Hey guys, thanks in advance for helping me out-- I've googled this to the ends of the internet and haven't found a single solution.

So I do this stupid thing in which I organize music and stuff that I find on a daily basis and put them in folders so I can have this sort of zeitgeist of when I found this and so on.

I create a new folder for each time I do this, right?
Aaaaand I got to "untitled folder 52".

So last night, something weird happened-- whenever I tried to quick look a file, it froze for thirty seconds, then finder would just crash. This happened every time I tried to quicklook something in one of those folders.

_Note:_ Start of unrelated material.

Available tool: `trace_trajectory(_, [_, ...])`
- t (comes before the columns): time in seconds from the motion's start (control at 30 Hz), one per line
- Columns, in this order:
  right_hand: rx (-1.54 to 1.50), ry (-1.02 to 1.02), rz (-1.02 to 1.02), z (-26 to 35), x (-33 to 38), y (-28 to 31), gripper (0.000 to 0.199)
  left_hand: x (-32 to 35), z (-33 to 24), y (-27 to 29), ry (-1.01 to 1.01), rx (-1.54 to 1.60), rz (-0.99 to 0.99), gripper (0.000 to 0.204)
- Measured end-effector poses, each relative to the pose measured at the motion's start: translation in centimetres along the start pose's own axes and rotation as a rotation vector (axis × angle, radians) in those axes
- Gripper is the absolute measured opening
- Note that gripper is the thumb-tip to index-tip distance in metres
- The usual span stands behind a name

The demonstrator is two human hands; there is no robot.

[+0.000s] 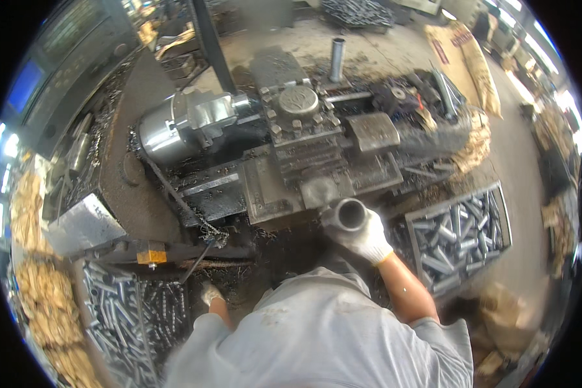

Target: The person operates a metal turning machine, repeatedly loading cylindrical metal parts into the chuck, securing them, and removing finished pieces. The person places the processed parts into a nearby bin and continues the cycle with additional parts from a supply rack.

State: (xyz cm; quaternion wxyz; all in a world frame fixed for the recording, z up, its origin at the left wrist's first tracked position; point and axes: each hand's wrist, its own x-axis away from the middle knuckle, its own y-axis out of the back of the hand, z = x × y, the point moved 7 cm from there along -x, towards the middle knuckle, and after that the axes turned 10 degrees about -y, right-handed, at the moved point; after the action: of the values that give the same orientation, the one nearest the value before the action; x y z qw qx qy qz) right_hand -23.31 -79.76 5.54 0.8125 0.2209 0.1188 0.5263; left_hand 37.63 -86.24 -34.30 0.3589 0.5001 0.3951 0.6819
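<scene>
Two gloved hands are yours, both in white knit cotton. Your right hand (pixel 366 238) is raised in front of the machine, its fingers wrapped around a short steel pipe (pixel 348 214) whose open round end faces up toward you. Your left hand (pixel 210 294) hangs low beside a crate of metal rods (pixel 126 317) at your lower left; its fingers are too small and shadowed to tell whether they are curled or spread.

Straight ahead sits a lathe (pixel 291 149), dark, oily cast iron with a bright polished chuck (pixel 165 132) on the left and a blocky tool post (pixel 299 107) with bolt heads in the middle. A small yellow tag (pixel 151 256) sits on a bar below it. A second crate (pixel 462 233), a shallow metal tray at your right, is packed with more grey pipe pieces lying side by side. One more pipe stands upright (pixel 337 58) behind the machine. A tan woven sack (pixel 472 61) with red print lies on the concrete floor at the upper right. Pale curled shavings (pixel 42 291) pile up along the left edge.
</scene>
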Motion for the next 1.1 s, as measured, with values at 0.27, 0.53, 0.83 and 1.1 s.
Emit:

Then I was like "oh maybe because I have too many folders in one place it's slowing up", so I made a new folder, and put "untitled folders" 1-49 in there.

Like so:






BUT now, when I try to just open one of the folders to see the files in it, Finder says it's empty. These folders used to have a ton of stuff in each of them. This happens with all the folders in "untitled folders 1-49", but not the other ones like "url" and "untitled folder 53" shown above.

(sorry if there's any confusion here, too much folder talk I know.)

The _really_ weird thing is that when I search for something that used to be in one of those folders, like say the one selected in the following image (don't judge, it's... it's exactly what it looks like._ No shame._) it comes up as an "alias" with no trace of the original file.






Plus it doesn't let me move the file. Double-plus whenever I try to move/copy one of the folders the infamous, purely evil error code -8060 pops up.






So... is there anyway I can get all of that back?
It's not just creepy jpeg's of chicks from "Community", it's also some school documents and other important stuff like that.

(I'm running Mac OSX 10.6.8 right now.)
Thanks a bunch!


----------



## DeltaMac (Jun 23, 2012)

From googling for that error -8060 - that appears to be a problem with file aliases, or perhaps a directory corruption of some kind.
Boot to your Snow Leopard installed DVD, and run Disk Utility from the Utilities menu.
Choose your drive from the window, and click the Repair Disk button.
You can quit and restart when that Disk Utility repair successfully completes - there's no reason to continue with the OS X install (although that might be necessary if the Disk Repair won't successfully complete)

You would more likely run into issues because of really long file paths, than simply large numbers of folders. A long file path = folder inside folder inside folder inside folder, etc
A few hundred folders in a single path would give problems, I think, if not just very inconvenient to use. Someone else may have better insight on your error - hopefully the Repair Disk will take care of it.


----------



## DeltaMac (Jun 23, 2012)

Do you ever name your folders something relevant to the contents?
Hundreds of "Untitled folder" names are inconvenient at best.
"untitled folder 2673" means that you have to (somehow) remember which number is automatically added to the name, and what's in that folder
Name the folders yourself! That will help make your Mac easier to use.


----------